Çok beğendiğim, takdir ettiğim bir tespittir fakat biraz eksiktir de. Neden doğrudur? Helenistik dönemin o bütün mitolojik tanrılarını edebiyatta, hatta yeri geldiğinde sinema ekranlarında kullanıyoruz. Aslına bakarsanız Tanrı'nın varlığını reddeden herhangi biri bütün bu tanrıları reddetmektedir, İslam'a inan biri ise sadece bir Tanrı eksik reddetmektedir, zat-ı muhterem Allah. Gel gör ki, eski Yunan'da birçok insan Zeus'u, Afrodit'i reddettiği için idama mahkum edilmiştir, günümüzde bu Tanrılara değer veren herhangi bir kimse bulunmamaktadır bilinen veriler içerisinde. Neden eksik bulduğuma gelince cümleyi, bir sonraki çağda değil eş zamanlı yaşadığımız toplumların dinleri bile edebi eğlence olabilmektedir. Hindistan'da ineklere gösterilen değer, Tao inancına göre ölüler için yakılan nesneler, İslam inancına göre Tanrı için kurban kesmeler bunlara örnek olarak gösterilebilir. İşin trajikomik yanı şudur ki, herkes birbirinin inancına saygılı görünüp arkadan dalgasını geçmektedir.

İngiliz bilim kurgu yazarı Douglas Adams'ın bir sözü ile bitirelim yazıyı:

Bir köşesinde meleklerin olduğuna inanmadan da, bir bahçenin güzel olduğunu görmek yeterli değil midir?

İnanmasan bile kutsalıma saygı göster!

Richard Dawkins'in Tanrı Yanılgısı (The God Delusion) isimli kitabı "Haksız İtibar" isimli alt bölümden sadeleştirmeler ve eklemelerle:

Toplumumuzda dindar olmayanlar dahil azımsanmayacak sayıda insanın kabullendiği veya kabul etmek zorunda bırakıldığı bir sanı vardır; bu da dinsel inancın saldırılara karşı savunmasız olduğu ve olağan dışı bir saygı duvarıyla korunması gerektiğidir. Bu saygı kalkanı öylesine kalın olmalıdır ki, insan haklarının insan hayatını korumak adına aldığı kurallarla karşılaştırılamamalıdır bile.

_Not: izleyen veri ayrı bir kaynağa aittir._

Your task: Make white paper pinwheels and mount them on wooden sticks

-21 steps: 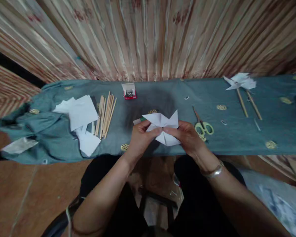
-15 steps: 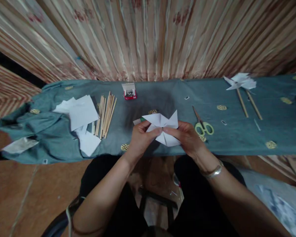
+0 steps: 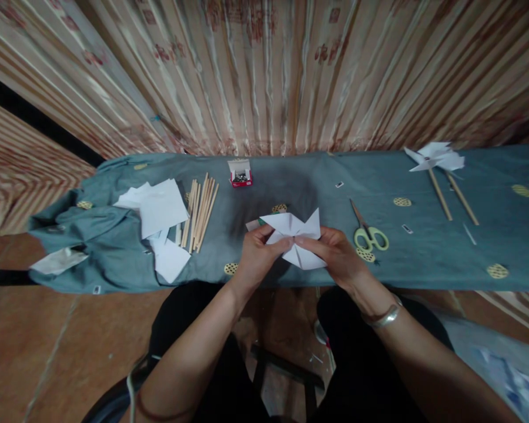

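Observation:
A white paper pinwheel (image 3: pixel 306 257) with folded blades is held between my two hands above the cloth. My left hand (image 3: pixel 262 249) grips its left side, thumb pressed near the centre. From the right, my right hand (image 3: pixel 339 252) pinches it, its thumb meeting the left one at the middle. Both sets of fingers are partly hidden under the paper. Just right of my right hand lie scissors (image 3: pixel 370 239) with light green handles. Behind the left hand, a small pale and green item (image 3: pixel 253 224) shows only in part.
Wooden sticks (image 3: pixel 200 214) and white paper sheets (image 3: pixel 163 211) lie at left on the green cloth (image 3: pixel 286 182). An opened red box (image 3: pixel 240 176) of small metal pieces stands behind. Two finished-looking pinwheels on sticks (image 3: pixel 438 157) rest at the right. A pleated curtain (image 3: pixel 264 76) hangs behind.
The camera view has shifted a little, so everything sits slightly lower and further right. Both hands keep the same hold on the paper pinwheel.

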The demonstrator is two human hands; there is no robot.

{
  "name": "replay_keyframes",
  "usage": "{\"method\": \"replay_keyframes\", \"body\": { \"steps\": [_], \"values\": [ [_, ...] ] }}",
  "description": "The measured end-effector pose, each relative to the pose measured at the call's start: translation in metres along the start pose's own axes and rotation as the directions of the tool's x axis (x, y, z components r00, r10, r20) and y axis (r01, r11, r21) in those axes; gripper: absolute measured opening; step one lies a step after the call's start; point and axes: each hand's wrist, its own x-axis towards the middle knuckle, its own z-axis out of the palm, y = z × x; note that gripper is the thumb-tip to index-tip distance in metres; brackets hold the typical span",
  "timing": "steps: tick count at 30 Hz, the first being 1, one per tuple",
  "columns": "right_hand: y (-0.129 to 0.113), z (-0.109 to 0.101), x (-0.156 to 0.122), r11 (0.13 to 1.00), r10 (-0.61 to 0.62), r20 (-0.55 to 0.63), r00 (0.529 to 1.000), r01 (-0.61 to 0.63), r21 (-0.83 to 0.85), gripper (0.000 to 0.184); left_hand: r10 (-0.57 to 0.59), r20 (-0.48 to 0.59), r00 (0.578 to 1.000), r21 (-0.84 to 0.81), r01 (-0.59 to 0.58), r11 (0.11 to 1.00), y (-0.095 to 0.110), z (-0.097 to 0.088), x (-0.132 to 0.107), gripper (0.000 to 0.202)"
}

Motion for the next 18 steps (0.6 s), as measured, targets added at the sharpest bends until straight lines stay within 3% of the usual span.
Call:
{"method": "replay_keyframes", "body": {
  "steps": [6, 9, 11, 12, 14, 16, 18],
  "values": [
    [-0.006, -0.004, 0.004, 0.997, -0.004, -0.064, 0.998, 0.009, 0.073, 0.036, 0.126, -0.021, 0.992, 0.109, -0.123, 0.986, 0.010, -0.012, 0.000, 0.038],
    [-0.013, -0.011, 0.004, 0.989, -0.017, -0.115, 0.993, 0.033, 0.142, 0.036, 0.210, -0.101, 0.972, 0.203, -0.187, 0.961, 0.015, -0.033, 0.010, 0.048],
    [-0.016, -0.017, 0.004, 0.985, -0.022, -0.140, 0.990, 0.045, 0.164, 0.035, 0.304, -0.173, 0.937, 0.352, -0.229, 0.907, 0.019, -0.054, 0.020, 0.044],
    [-0.017, -0.019, 0.004, 0.984, -0.026, -0.150, 0.988, 0.051, 0.168, 0.034, 0.381, -0.182, 0.907, 0.480, -0.256, 0.839, 0.021, -0.065, 0.026, 0.037],
    [-0.018, -0.022, 0.005, 0.983, -0.037, -0.161, 0.986, 0.065, 0.173, 0.033, 0.505, -0.117, 0.855, 0.739, -0.264, 0.620, 0.026, -0.087, 0.037, 0.028],
    [-0.017, -0.025, 0.005, 0.981, -0.049, -0.153, 0.987, 0.077, 0.179, 0.033, 0.579, -0.073, 0.812, 0.876, -0.225, 0.427, 0.030, -0.106, 0.046, 0.026],
    [-0.015, -0.026, 0.006, 0.980, -0.063, -0.130, 0.990, 0.086, 0.177, 0.033, 0.598, -0.049, 0.800, 0.943, -0.161, 0.292, 0.034, -0.120, 0.052, 0.028]
  ]
}}
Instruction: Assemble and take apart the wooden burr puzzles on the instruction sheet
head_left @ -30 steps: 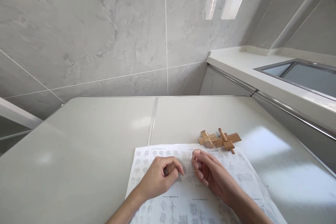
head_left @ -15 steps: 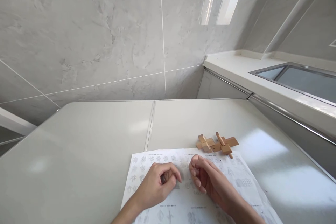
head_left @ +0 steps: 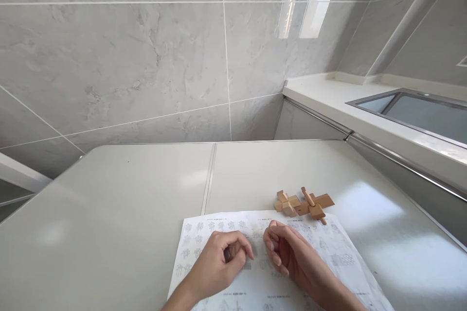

İslam peygamberi Muhammed'in karikatürünü çizen çizerin kellesine Pakistanlı bir imam tarafından 1 milyon dolarlık bir ödül konmuştu. Göstericilerin elindeki pankartlar ve Ortadoğu dünyasının açıklamaları "İslam'ı vahşi bir din gibi gösterenlere" cevabı yapıştırıyordu sözüm ona:

"İslam'a hakaret edenleri katledin."

"Avrupa bunun bedelini ödeyeceksin."

"İslam'la alay edenleri doğrayın."

Eminim birçok inanır da bu tavrı desteklememektedir, fakat gel gör ki Fransız Devrimi ile artan Cumhuriyetçilik ve milliyetçilik akımına kadar dünya üzerindeki savaşların neredeyse tamamına yakınının besleyicisi olan din ideolojisin 21. yüzyılda bile bütün vahşetiyle devam ettiğini görmek adına üzücü.(bamq)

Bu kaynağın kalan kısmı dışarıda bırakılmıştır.